Google launches TPU 8t and TPU 8i with 3x pod compute and 1,152-chip inference pods
Google unveiled eighth-generation TPUs split into TPU 8t for training and TPU 8i for inference, saying 8t delivers nearly 3x per-pod compute over Ironwood while 8i links 1,152 chips in a pod. Google is tuning its hardware stack for larger training runs and lower-latency agent inference at cloud scale.

TL;DR
- Google split its eighth-generation TPU line into Google's launch post, with TPU 8t aimed at training and TPU 8i aimed at inference, instead of shipping one general-purpose part.
- According to Google's launch post, TPU 8t delivers nearly 3x compute per pod versus Ironwood, while OfficialLoganK's follow-up repeated the same 2x to 3x framing from Cloud Next.
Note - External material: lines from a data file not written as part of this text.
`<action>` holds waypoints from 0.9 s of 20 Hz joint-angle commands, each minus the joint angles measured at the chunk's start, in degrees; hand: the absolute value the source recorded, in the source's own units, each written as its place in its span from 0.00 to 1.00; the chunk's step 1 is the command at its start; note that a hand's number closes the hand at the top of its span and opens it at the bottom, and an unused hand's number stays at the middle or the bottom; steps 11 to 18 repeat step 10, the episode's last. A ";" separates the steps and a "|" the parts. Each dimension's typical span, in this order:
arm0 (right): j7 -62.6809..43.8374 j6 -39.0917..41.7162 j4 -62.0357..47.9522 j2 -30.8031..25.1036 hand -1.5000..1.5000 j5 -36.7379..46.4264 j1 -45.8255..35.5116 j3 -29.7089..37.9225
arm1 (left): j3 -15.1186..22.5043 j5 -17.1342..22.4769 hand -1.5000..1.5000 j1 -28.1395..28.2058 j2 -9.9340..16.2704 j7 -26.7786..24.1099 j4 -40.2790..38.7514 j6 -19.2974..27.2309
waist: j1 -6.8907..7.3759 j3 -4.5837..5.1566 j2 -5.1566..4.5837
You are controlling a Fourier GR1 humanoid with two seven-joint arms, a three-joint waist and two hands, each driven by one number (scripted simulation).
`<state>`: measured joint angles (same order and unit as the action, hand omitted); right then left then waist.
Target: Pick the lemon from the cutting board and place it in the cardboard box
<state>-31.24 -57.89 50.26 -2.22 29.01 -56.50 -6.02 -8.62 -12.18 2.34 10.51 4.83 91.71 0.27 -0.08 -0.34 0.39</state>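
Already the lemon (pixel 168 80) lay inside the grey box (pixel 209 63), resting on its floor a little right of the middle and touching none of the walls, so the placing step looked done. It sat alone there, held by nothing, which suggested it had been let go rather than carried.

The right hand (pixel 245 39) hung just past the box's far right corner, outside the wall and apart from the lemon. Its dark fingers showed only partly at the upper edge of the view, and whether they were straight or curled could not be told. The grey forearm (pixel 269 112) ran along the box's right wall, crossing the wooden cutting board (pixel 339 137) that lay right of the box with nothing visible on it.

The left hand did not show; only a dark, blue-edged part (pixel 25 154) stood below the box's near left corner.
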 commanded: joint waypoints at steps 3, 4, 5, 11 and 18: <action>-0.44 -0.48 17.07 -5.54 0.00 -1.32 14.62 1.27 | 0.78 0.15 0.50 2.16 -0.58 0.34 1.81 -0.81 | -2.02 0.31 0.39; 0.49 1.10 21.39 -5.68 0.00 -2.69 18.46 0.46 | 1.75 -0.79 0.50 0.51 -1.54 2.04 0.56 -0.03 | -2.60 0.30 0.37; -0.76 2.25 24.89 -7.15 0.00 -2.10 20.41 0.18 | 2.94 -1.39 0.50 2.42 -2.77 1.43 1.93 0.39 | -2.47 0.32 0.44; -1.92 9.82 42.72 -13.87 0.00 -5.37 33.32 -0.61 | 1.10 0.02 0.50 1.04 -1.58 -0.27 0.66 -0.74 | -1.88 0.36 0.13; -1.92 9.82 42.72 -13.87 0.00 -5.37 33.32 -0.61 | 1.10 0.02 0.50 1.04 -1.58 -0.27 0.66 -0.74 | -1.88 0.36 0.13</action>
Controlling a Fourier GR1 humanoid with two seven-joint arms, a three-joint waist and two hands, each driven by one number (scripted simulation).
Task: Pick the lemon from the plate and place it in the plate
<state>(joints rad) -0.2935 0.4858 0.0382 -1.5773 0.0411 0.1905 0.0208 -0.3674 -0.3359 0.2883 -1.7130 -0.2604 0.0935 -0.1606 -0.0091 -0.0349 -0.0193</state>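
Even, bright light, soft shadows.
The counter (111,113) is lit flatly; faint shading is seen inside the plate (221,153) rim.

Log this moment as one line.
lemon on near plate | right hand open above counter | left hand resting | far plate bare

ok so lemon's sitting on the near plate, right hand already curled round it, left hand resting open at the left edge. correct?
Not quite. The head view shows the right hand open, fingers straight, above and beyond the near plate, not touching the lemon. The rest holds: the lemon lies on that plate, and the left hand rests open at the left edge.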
- Google's launch post says TPU 8i links 1,152 chips inside one inference pod, a layout pitched around low latency and enough throughput to run millions of agents concurrently.
- scaling01's screenshot surfaced Google's claim that TPU 8t can scale to 1 million chips in a single training cluster, which is the bigger systems reveal than the chip naming.
- Demand is already there: rohanpaul_ai's post said Google Cloud told attendees it is now processing more than 16 billion tokens per minute through direct customer API traffic, up from 10 billion last quarter.
You can jump from Google's launch page to the systems architecture write-up, and the more interesting screenshots are not the beauty shots but the pod-scale claims in scaling01's cluster image and scaling01's spec table. The hardware split is simple. The cluster math is where Google is really showing its hand.
TPU 8t and TPU 8i
Google's main change is architectural, not cosmetic. TPU 8t is the training chip, TPU 8i is the inference chip, and Google is explicitly tuning each part for a different job instead of asking one accelerator family to cover both.
That split shows up even in the product framing. demishassabis's repost and algo_diver's repost both center the two-part lineup itself, while Google's own post ties the chips to a broader stack story spanning models, tools, agents, and apps.
Pod-scale numbers
The headline numbers break in two directions:
- TPU 8t delivers nearly 3x compute per pod over Ironwood, per Google's launch post.
- TPU 8i connects 1,152 chips in one pod for inference throughput and latency, again per Google's launch post.
- Google also said TPU 8t can scale to 1 million chips in a single training cluster, according to scaling01's screenshot.
The spec table in scaling01's screenshot adds more color, although it appears to be a conference slide rather than a standalone doc. It lists 216 GB HBM and 12.6 PFLOPs FP4 for TPU 8t, and 288 GB HBM with 8.60 TB/s bandwidth plus 10.1 PFLOPs FP4 for TPU 8i.
Training silicon versus inference silicon
A dual-chip TPU roadmap makes one tradeoff explicit. Training wants giant synchronized clusters and raw compute growth. Inference wants pod designs that can keep latency down while serving lots of parallel requests.
Google's wording tracks that split closely. koraykv's architecture post describes TPU 8t as built for massive-scale training and TPU 8i as built for low-latency inference, while Google's launch post frames 8i around running millions of agents cost-effectively.
That is a notable shift in emphasis from the older TPU story, which usually centered model training first and serving second. Here, the inference part gets its own chip and its own pod-scale bragging rights.
The agent throughput pitch
Google did not just say TPU 8i is for inference. It said the pod is sized for the throughput and low latency needed to run millions of agents concurrently.
That language matters because it connects the chip launch to the rest of Google's Cloud Next stack story. In the same post, Google described the new TPUs as part of an integrated system that runs from chips up through developer tools, agents, and applications.
The result is a cleaner read on where Google thinks demand is heading: not just bigger frontier training runs, but inference fleets with enough concurrency to keep agent workloads cheap enough to operate at cloud scale.
API demand
The best demand datapoint in the evidence pool is not a benchmark. It is the token counter. According to rohanpaul_ai's post, Google Cloud said direct customer API traffic is now above 16 billion tokens per minute, up from 10 billion last quarter.
That quarter-over-quarter jump gives the TPU 8i launch more context than the staged photos do. If the number is accurate, Google is pitching new inference hardware into a business already seeing a 60 percent jump in token flow within one quarter.